SequenceParallelConfig dataclass

Configuration for Sequence Parallelism using vLLM-Omni's parallel state.

This class provides a unified interface for SP configuration that integrates with vLLM-Omni's existing SequenceParallelGroupCoordinator. Unlike diffusers' DeviceMesh-based approach (ContextParallelConfig), this uses the existing parallel state management.

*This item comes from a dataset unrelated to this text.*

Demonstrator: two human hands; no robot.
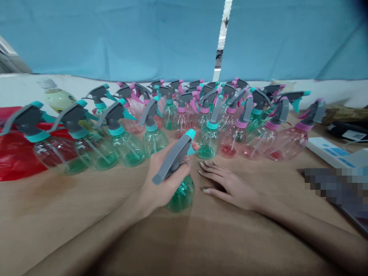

Note: This corresponds to ContextParallelConfig in diffusers library.

Parameters:

Name Type Description Default
ulysses_degree int

Number of devices for Ulysses (All-to-All) attention. Sequence is split across devices, with Q/K/V redistributed via All-to-All communication. Best for moderate sequences with good interconnect bandwidth.

1
ring_degree int

Number of devices for Ring attention. Sequence is split across devices, with K/V passed in a ring topology. Best for long sequences with limited memory/bandwidth.

1
convert_to_fp32 bool

Whether to convert output and LSE to float32 for numerical stability in ring attention.

True
Note

ulysses_degree * ring_degree = sequence_parallel_size vLLM-Omni supports hybrid Ulysses-Ring attention (both > 1).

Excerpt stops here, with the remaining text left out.